Wenn die Uhr am Abend auf halb acht springt,
ruft ihn Ehefrau Regine. Gustavo verlässt dann sein Atelier und
eilt vor den Fernseher. Die „Abendschau” des Rundfunks
Berlin-Brandenburg ist Pflicht. Die Weltstadt an der Spree war fast
20 Jahre die Heimat des Spaniers, der deutsche Tugenden wie
Verlässlichkeit und Pünktlichkeit liebt. Und obwohl Gustavo schon
seit 1995 wieder auf Mallorca lebt, wo er auch aufgewachsen ist,
will er immer noch täglich wissen, was in der deutschen Hauptstadt
passiert. „Ich liebe Berlin so sehr. Nach meinem Tod soll ein Teil
meiner Asche ins KaDeWe kommen”, sagt der Künstler, der stets für
einen Scherz gut ist, es diesmal aber offenbar ernst meint.
An diesem Samstag, 11. April, wird Gustavo wohl die „Abendschau”
verpassen. Denn der im spanischen Cartagena geborene Künstler, der
1946 mit seinen Eltern nach Mallorca gezogen ist, feiert seinen 70.
Geburtstag. „Wir werden in einem Restaurant in Palma essen, ich
rechne vielleicht mit zwei Dutzend Gästen. Genau weiß ich das aber
nicht. Das organisiert alles Regine, es soll eine Überraschung
werden.” Gustavo hat zumindest schon mitbekommen, dass er Menschen
begrüßen kann, die er schon seit vielen Jahren nicht gesehen
hat.
Weil er so lange in Deutschland gelebt und gearbeitet hat, zählt
er dort zu den wichtigsten und bekanntesten zeitgenössischen
spanischen Künstlern. In Berlin durfte er sogar ein Hochhaus
gestalten, in der ihm eigenen Art.
Gustavos Bilder sind fröhlich, verspielt, man erkennt sie auch
an den kräftigen Farben. Und an den stets ungewöhnlichen Titeln,
die der Wahl-Mallorquiner seinen Werken gibt. So fertigte er zum
Beispiel anlässlich des 70. Geburtstags eine Skulptur, die
„Pensionierte Stewardess mit Propellernostalgie” heißt.
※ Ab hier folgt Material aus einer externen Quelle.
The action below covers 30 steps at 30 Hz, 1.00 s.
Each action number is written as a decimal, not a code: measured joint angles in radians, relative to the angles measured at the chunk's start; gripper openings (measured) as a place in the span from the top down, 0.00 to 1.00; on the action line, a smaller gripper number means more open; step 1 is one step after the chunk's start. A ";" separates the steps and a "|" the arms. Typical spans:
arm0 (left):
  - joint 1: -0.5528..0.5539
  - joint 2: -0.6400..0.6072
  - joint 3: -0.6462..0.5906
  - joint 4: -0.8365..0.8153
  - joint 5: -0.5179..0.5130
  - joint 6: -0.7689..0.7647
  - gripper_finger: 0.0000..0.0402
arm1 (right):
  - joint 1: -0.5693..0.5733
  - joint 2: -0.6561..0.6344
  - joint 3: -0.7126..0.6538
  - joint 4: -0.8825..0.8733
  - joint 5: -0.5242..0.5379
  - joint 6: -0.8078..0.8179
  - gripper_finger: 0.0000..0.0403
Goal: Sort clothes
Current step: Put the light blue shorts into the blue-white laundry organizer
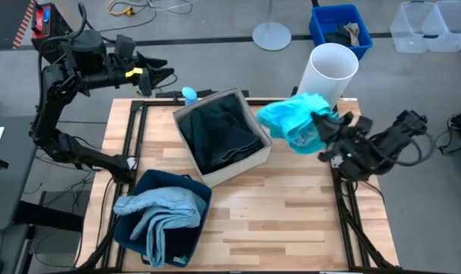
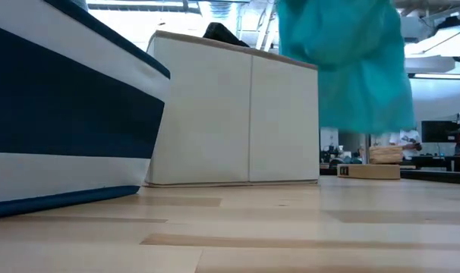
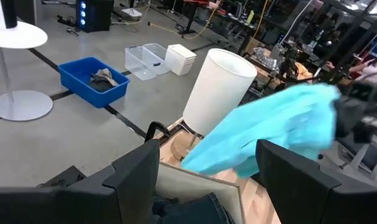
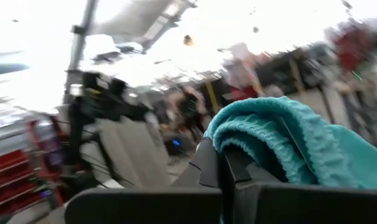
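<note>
My right gripper (image 1: 322, 128) is shut on the turquoise garment (image 1: 295, 122), held above the table just right of the beige box (image 1: 249, 161). The garment also shows in the low view (image 2: 359, 61) and the left wrist view (image 3: 269, 137). Dark garments (image 1: 219, 133) lie inside the beige box. The pale blue garment (image 1: 158, 213) lies in the navy box (image 1: 194, 185) and spills over its near rim. My left gripper (image 1: 151, 76) is open and empty, raised over the table's far left edge; its fingers also show in the left wrist view (image 3: 207, 180). My right gripper pinches a bunched fold of the turquoise garment (image 4: 251, 134) between its two fingers; several layers are gathered there. The fingers come from the table's right side, about level. The garment hangs slack below and beside the gripper, its lower edge (image 2: 367, 125) clear of the table.
A tall white cylinder (image 1: 333, 68) stands at the far right edge, close behind the held garment. A small light blue object (image 1: 189, 94) sits at the far edge. A blue bin (image 1: 341, 27) and clear bins (image 1: 432, 27) stand on the floor. Bare wood (image 1: 291, 221) lies at the near right.
</note>
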<state>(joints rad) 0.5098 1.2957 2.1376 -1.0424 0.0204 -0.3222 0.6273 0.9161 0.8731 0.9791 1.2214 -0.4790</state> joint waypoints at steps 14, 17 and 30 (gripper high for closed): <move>-0.054 0.000 0.000 0.012 0.065 -0.045 0.35 | -0.002 0.082 0.282 -0.416 -0.459 0.199 1.00; -0.096 0.001 0.000 0.033 0.106 -0.056 0.35 | -0.030 0.156 0.330 -0.453 -0.578 0.288 1.00; -0.342 -0.022 0.000 0.126 0.352 -0.016 0.35 | -0.123 0.592 0.745 -0.520 -0.756 0.451 1.00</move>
<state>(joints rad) 0.1678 1.2734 2.1381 -0.9159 0.3729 -0.3382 0.5041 1.5083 1.6185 0.4592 0.4654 -0.0277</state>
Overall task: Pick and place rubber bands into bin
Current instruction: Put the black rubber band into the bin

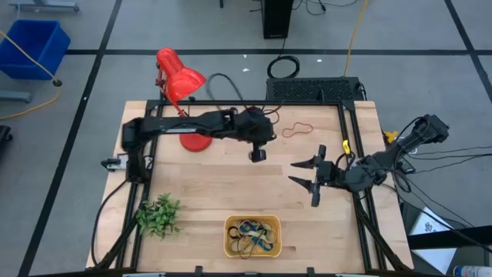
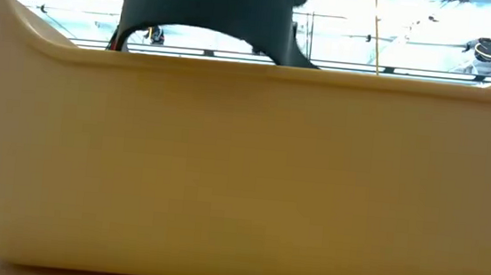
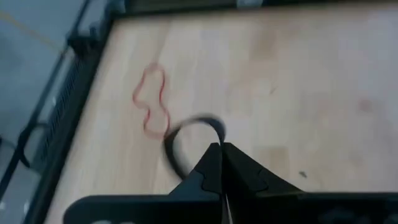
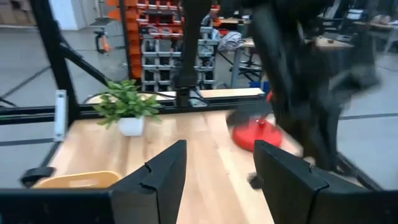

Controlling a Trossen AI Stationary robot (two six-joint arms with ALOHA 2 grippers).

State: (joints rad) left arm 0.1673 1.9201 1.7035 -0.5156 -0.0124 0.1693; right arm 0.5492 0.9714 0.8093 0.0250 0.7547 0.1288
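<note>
Orange-yellow plastic is filling the low view: the bin [image 2: 242,173] is sitting right in front of that camera, at the near edge of the bench [image 1: 207,185]. From above, the bin [image 1: 252,236] is holding a tangle of bands [image 1: 250,235] in black, blue and tan. A small green plant [image 1: 158,215] is standing to the bin's left.

Farther in, the right tool [image 1: 310,175] is hanging over the right half of the bench with its fingers [image 4: 163,175] spread wide and nothing between them.

Past mid-bench, the left tool [image 1: 257,155] is pointing down over the wood, its fingers [image 3: 214,171] pressed together and pinching a black band [image 3: 186,140], whose loop is curling out from the tips. A red band [image 3: 152,102] is lying flat on the wood just beyond the black one; whether the two are touching is unclear. From above, that red band [image 1: 297,129] is lying near the far edge, to the right of the left tool.

A red lamp [image 1: 181,88] is standing at the far left of the bench.
</note>
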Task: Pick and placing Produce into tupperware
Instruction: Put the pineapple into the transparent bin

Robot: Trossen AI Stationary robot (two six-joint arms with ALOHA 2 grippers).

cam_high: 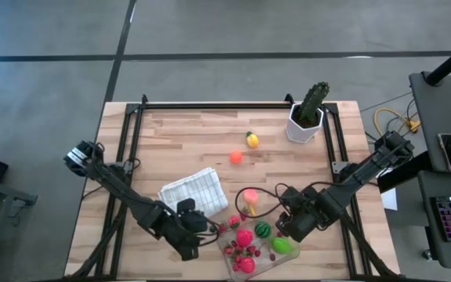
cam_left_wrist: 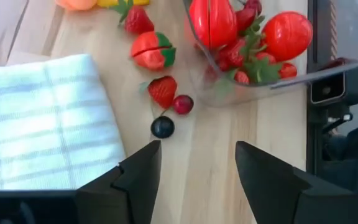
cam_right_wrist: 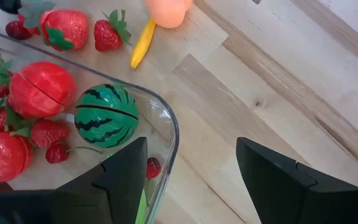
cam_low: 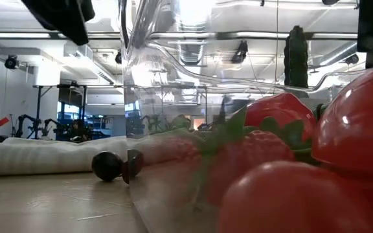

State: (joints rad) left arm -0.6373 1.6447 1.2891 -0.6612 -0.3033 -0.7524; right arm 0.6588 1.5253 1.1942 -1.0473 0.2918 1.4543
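The left gripper (cam_left_wrist: 194, 165) is being held open and empty over the wood just short of a dark berry (cam_left_wrist: 162, 127), beside the checked cloth (cam_left_wrist: 42, 118). The right gripper (cam_right_wrist: 191, 171) is being held open, empty, over the tupperware (cam_right_wrist: 166, 124) corner by the watermelon (cam_right_wrist: 106, 116). Strawberries (cam_left_wrist: 162, 90) are lying outside the container; an orange fruit (cam_high: 236, 157) and a yellow one (cam_high: 251, 139) are sitting well apart, near the cactus (cam_high: 312, 106).

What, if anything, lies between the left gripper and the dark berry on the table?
Nothing visible. In the left wrist view the left gripper is open, with bare wood up to the dark berry; the cloth lies off to one side.
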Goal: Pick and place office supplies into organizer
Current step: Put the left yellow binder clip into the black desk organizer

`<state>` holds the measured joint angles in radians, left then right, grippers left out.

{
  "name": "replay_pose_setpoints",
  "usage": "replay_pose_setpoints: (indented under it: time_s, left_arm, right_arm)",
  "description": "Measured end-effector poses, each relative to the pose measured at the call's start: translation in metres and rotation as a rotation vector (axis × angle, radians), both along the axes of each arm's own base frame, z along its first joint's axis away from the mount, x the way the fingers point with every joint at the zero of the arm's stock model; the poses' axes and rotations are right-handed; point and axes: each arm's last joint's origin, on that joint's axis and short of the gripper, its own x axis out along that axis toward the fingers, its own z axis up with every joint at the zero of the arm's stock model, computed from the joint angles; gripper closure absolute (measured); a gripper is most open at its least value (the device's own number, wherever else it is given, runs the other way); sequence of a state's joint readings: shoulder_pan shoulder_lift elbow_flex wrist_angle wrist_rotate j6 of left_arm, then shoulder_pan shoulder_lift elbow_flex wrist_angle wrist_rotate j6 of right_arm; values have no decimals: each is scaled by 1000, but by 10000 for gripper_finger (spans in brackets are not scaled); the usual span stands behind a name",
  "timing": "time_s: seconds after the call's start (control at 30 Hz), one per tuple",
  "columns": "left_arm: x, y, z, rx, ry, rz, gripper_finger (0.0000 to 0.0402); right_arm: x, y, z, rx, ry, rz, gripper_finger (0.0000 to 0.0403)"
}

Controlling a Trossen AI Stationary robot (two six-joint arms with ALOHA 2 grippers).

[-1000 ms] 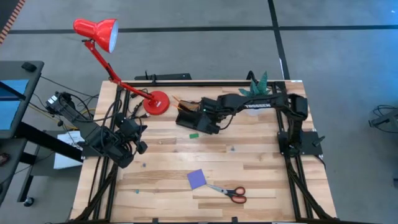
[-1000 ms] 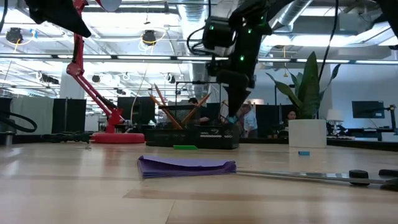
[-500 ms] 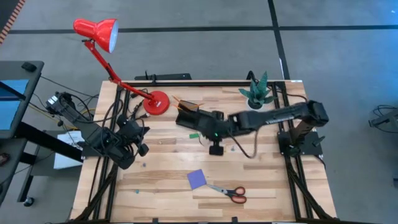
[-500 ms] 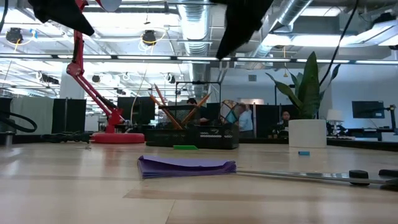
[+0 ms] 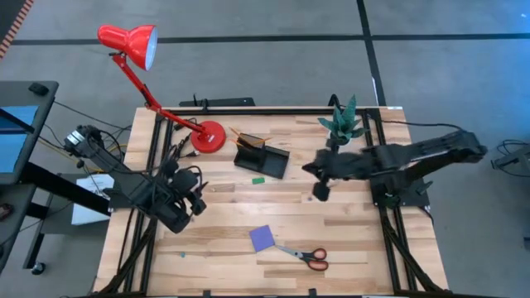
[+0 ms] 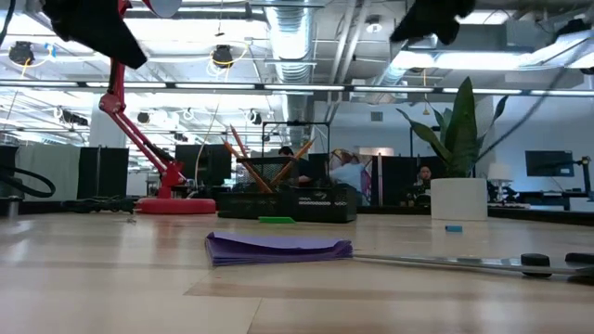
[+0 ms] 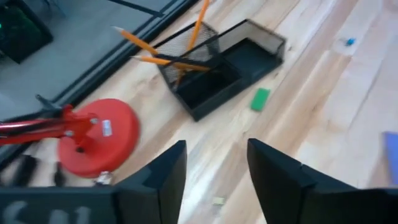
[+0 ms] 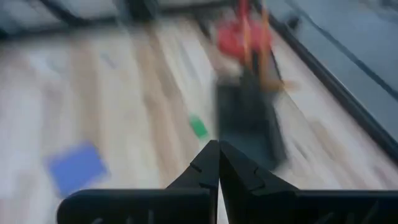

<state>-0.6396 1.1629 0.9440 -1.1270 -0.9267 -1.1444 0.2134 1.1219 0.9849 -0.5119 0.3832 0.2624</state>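
Observation:
The black mesh organizer (image 5: 262,160) stands at the table's far middle, with orange pencils (image 7: 166,52) leaning out of its taller section. A green eraser (image 5: 258,177) lies just in front of it. The purple notepad (image 5: 262,238) and the red-handled scissors (image 5: 305,257) lie flat near the front edge. My left gripper (image 7: 214,179) hovers open over the left part of the table (image 5: 197,200) and holds nothing. My right gripper (image 8: 218,155) is shut and empty, raised to the right of the organizer (image 5: 320,191).
The red lamp's round base (image 5: 209,136) sits just left of the organizer, and its arm reaches off past the far left corner. A potted plant (image 5: 342,122) stands at the far right. A tiny blue speck (image 6: 452,227) lies on the wood.
My right gripper has left the organizer, first going toward the near edge, then toward the table's right edge, rising and staying shut. My left gripper has edged a little toward the table's middle. The supplies on the table have not moved.

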Motion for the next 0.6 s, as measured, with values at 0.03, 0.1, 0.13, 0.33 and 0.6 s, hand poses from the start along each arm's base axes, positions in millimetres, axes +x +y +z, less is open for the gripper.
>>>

Im Laufe der Jahre entwickelte sich die Kunst von Gustavo. Sie
ist markant, lässt sich nicht in eine Schublade packen. Manche
Kritiker halten es deshalb für denkbar, dass Gustavo-Werke erst
Jahre nach seinem Tod richtig boomen werden. Der Künstler selbst
beschreibt seinen aktuellen Stil so: „Es ist ein Kaleidoskop von
allem, die Summe von vielen Phasen.”
Wenn Gustavo in seinem Atelier Son Turó in Capdepera die in
seinem Kopf entstandenen Bilder auf Leinwand bannt, läuft immer
Musik. Mal Jacques Brel, mal die Callas, dann wieder ein ganze
Woche Mozart. Rock aber eher weniger. „Das war mehr in meiner
politischen Phase. Ende der 60er, Anfang der 70er. Ich mochte zum
Beispiel Frank Zappa und Pink Floyd.”
Gustavo malt immer an mehreren Bildern gleichzeitig. „Ich
brauche Emotionen. Wenn ich ein Bild angefangen habe, dann verliere
ich nach zwei oder drei Tagen die Emotionen. Kein Mensch kann einen
Orgasmus von drei oder vier Tagen haben.” Also wechselt er das
Werk, kehrt später mit neuen Emotionen zurück.
In 46 Jahren hat Gustavo 4000 Ölbilder gemalt. In den
vergangenen Wochen hat er sich um einige von ihnen bemüht, braucht
die verkauften Bilder als Leihgaben. Denn anlässlich seines 70.
widmet der Rundfunk Berlin-Brandenburg dem „Abendschau”-Fan eine
Ausstellung, die am 14. Oktober im Hauptsitz des RBB an der
Masurenallee eröffnet werden soll. Es wird ein Streifzug durch das
künstlerische Leben Gustavos. Viele seiner Bilder für die
Ausstellung findet er bei Sammlern in Berlin, rund 90 Prozent der
Gustavo-Kunden stammen aus Deutschland.
Zum Freundeskreis von Gustavo zählen viele Prominente. Einer
davon wird die Eröffnungsrede der Ausstellung halten: Berlins
Regierender Bürgermeister Klaus Wowereit. Die beiden kennen sich
schon seit den 80er Jahren und sind gut befreundet.